[Data provided]
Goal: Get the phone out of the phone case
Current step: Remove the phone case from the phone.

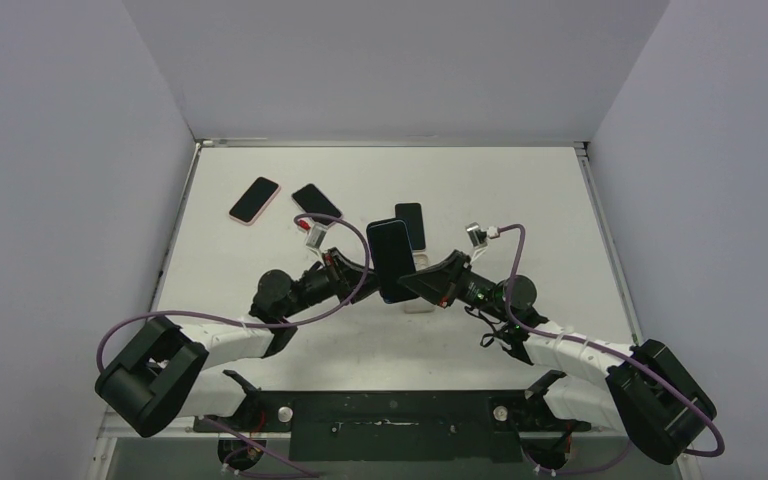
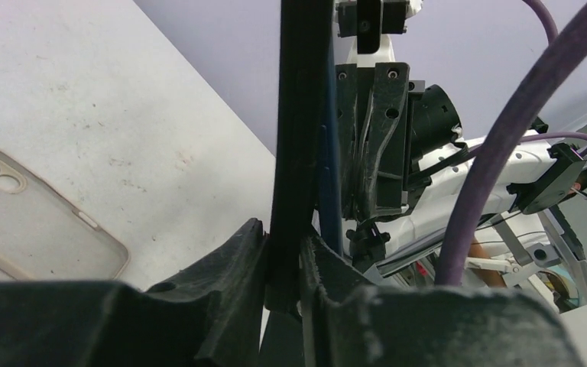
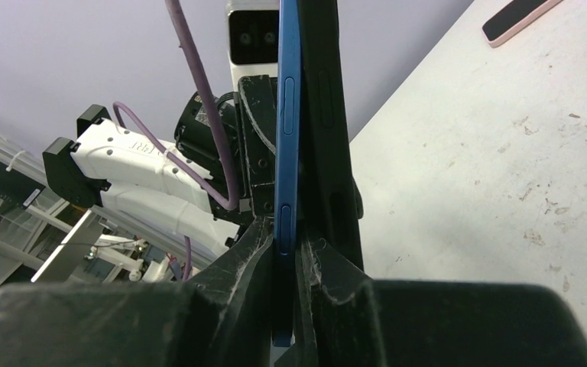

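Behind held phone [image 3: 287,115] and black case [image 3: 325,115]: three loose phones [image 1: 317,201]; clear case [image 2: 42,225] below.

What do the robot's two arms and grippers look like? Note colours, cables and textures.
The left arm and right arm both have white link shells and bulky black joint housings. A purple cable loops along each. The left gripper and right gripper have black, rough-textured, wedge-shaped fingers.

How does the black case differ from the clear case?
The black case is opaque; the clear case is see-through. The black case stands on edge, off the table, in the jaws of the left gripper; the clear case lies flat on it. Both are phone cases.
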Controlling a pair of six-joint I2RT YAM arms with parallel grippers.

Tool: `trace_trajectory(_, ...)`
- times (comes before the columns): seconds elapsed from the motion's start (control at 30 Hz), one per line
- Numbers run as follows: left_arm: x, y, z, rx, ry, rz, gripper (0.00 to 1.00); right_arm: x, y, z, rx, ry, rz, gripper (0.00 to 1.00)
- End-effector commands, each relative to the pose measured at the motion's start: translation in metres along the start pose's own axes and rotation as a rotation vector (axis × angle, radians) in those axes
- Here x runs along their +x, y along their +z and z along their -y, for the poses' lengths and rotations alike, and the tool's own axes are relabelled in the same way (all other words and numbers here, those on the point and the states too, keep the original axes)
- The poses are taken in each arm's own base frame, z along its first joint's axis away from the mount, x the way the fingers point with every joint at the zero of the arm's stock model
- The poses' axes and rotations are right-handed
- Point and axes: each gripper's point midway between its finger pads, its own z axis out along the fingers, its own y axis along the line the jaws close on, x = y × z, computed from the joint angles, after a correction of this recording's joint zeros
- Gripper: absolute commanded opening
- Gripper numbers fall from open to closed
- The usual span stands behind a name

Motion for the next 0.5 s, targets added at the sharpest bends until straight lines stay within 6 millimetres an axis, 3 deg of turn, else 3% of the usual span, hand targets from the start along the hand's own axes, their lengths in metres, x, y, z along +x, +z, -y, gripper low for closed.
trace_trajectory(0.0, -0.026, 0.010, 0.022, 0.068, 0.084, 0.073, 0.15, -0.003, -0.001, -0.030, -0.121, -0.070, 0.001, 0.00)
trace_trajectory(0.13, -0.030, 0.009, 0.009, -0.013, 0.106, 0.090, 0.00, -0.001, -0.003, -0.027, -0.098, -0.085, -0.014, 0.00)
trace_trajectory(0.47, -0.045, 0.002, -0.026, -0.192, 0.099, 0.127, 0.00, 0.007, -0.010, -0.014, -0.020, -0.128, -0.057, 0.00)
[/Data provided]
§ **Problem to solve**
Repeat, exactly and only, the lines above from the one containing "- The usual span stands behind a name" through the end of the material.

§ **Result for this task**
- The usual span stands behind a name

Motion for the next 0.5 s, targets added at the sharpest bends until straight lines stay within 6 millimetres an axis, 3 deg of turn, else 3% of the usual span, hand targets from the start along the hand's own axes, their lengths in metres, x, y, z along +x, +z, -y, gripper low for closed.
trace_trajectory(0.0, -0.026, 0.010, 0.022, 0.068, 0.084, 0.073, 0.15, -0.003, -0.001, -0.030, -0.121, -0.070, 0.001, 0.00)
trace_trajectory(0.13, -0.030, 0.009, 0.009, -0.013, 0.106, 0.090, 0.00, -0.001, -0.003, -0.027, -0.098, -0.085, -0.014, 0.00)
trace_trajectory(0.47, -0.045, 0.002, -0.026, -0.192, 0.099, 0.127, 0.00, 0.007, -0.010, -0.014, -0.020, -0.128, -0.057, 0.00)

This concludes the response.